▶ **WHAT THIS TASK INVOLVES**
Please show each line of the listing where "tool" is present.

▶ **SUPPLIED MATERIAL**
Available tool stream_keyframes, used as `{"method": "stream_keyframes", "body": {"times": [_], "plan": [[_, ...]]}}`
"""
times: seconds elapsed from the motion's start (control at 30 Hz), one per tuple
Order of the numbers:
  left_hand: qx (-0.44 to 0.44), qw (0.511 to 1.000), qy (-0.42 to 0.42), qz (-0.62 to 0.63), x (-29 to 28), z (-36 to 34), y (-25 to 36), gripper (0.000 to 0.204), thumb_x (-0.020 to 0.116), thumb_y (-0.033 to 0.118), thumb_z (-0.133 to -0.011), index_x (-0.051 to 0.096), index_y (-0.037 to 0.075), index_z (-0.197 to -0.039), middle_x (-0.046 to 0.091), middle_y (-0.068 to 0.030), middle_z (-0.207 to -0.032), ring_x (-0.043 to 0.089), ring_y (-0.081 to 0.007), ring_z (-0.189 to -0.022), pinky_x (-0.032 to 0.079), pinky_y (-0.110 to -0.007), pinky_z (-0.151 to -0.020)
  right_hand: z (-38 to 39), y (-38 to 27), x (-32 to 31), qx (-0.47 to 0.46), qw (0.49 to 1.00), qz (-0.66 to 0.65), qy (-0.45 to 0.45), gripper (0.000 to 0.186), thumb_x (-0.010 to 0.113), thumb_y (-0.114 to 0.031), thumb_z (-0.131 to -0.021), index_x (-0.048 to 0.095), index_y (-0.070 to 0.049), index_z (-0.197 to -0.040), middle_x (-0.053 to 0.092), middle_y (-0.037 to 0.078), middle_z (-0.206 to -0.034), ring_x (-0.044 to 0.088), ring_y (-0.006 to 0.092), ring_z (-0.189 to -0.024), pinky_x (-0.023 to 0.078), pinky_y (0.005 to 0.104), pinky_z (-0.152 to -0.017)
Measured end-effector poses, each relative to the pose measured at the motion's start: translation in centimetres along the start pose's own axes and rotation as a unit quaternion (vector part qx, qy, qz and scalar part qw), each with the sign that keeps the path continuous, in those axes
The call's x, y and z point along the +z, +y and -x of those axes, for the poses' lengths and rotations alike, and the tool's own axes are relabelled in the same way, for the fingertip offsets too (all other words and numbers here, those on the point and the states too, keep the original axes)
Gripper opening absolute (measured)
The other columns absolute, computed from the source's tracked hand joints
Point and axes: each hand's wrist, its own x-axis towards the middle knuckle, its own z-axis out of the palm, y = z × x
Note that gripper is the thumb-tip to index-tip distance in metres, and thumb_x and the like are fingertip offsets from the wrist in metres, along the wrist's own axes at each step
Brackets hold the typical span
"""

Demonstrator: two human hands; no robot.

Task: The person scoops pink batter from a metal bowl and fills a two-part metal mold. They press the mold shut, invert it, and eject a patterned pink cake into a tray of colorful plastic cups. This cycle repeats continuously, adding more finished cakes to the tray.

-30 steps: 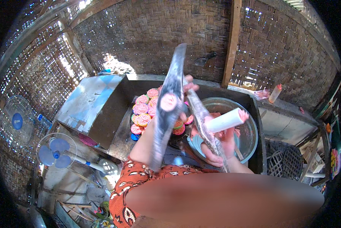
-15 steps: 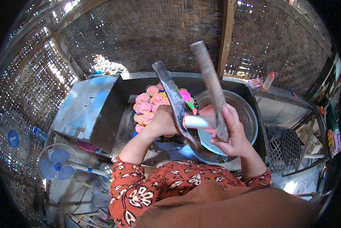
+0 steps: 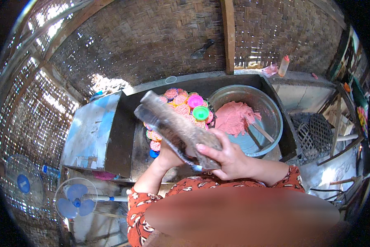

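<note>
A two-part wooden dough press is in both my hands above the front of the dark tray [image 3: 131, 160]. My right hand [image 3: 232, 158] is wrapped round the near end of its upper wooden handle [image 3: 185, 129], thumb on top. Under it lies the lower, darker wooden bar [image 3: 145, 117], with my left hand [image 3: 170, 155] closed round the press below; its fingers are mostly hidden. The two bars lie almost against each other, slanting to the far left. Behind them is a heap of pink, noodle-like swirls [image 3: 181, 109] in small coloured cups.
A large basin [image 3: 279, 119] with pink dough [image 3: 234, 117] and a wooden stick [image 3: 263, 132] stands right of the heap. On the left is a blue-and-white box [image 3: 90, 131], with a fan [image 3: 75, 201] below it. A bottle [image 3: 283, 66] stands on the back-right ledge.
The upper handle and its white plunger have come down to the lower bar, and the bars now nearly meet. Both hands have drawn together, nearer my body. The view has shifted slightly.
</note>
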Motion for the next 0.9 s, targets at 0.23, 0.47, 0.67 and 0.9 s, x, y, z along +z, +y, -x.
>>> {"method": "stream_keyframes", "body": {"times": [0.23, 0.47, 0.67, 0.9], "plan": [[-0.085, 0.986, 0.134, -0.054, -2.0, 5.5, -6.2, 0.055, 0.070, 0.031, -0.069, 0.050, 0.006, -0.114, 0.056, -0.0115, -0.107, 0.053, -0.0238, -0.100, 0.040, -0.038, -0.090, -5.1, 3.1, 2.1, -0.073, 0.979, -0.169, -0.092, 0.097, 0.072, -0.049, -0.063, 0.021, -0.013, -0.137, 0.021, 0.025, -0.132, 0.040, 0.0401, -0.115, 0.046, 0.0405, -0.084], [-0.264, 0.680, 0.047, 0.683, -14.9, 12.0, -10.5, 0.048, 0.040, 0.037, -0.089, 0.044, 0.000, -0.120, 0.059, -0.0159, -0.101, 0.051, -0.0300, -0.099, 0.038, -0.050, -0.089, -4.3, 21.8, 3.6, 0.297, 0.951, -0.025, 0.087, 0.059, 0.055, -0.038, -0.082, 0.038, -0.008, -0.131, 0.054, 0.018, -0.102, 0.053, 0.0233, -0.087, 0.044, 0.0345, -0.079], [-0.303, 0.808, 0.038, 0.504, -19.4, 16.5, -10.5, 0.052, 0.020, 0.035, -0.095, 0.050, -0.005, -0.109, 0.062, -0.0162, -0.080, 0.055, -0.0320, -0.078, 0.041, -0.045, -0.083, -1.0, 28.4, 8.3, 0.578, 0.785, -0.214, -0.066, 0.032, 0.051, -0.034, -0.087, 0.061, -0.006, -0.099, 0.056, 0.005, -0.068, 0.049, 0.0128, -0.052, 0.038, 0.0261, -0.044], [-0.060, 0.922, 0.115, 0.364, -14.7, 13.2, -10.5, 0.062, 0.049, 0.038, -0.084, 0.036, -0.008, -0.123, 0.055, -0.0150, -0.065, 0.054, -0.0273, -0.068, 0.045, -0.039, -0.070, 0.2, 29.9, 9.9, 0.533, 0.760, -0.369, -0.039, 0.021, 0.052, -0.025, -0.088, 0.058, -0.007, -0.081, 0.052, -0.002, -0.057, 0.044, 0.0063, -0.043, 0.032, 0.0201, -0.038]]}}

▶ **RESULT OF THIS TASK**
Available tool stream_keyframes, used as `{"method": "stream_keyframes", "body": {"times": [_], "plan": [[_, ...]]}}`
The call's x, y and z point along the +z, +y and -x of those axes, for the poses' lengths and rotations alike, and the tool's own axes are relabelled in the same way, for the fingertip offsets too (all other words and numbers here, those on the point and the states too, keep the original axes)

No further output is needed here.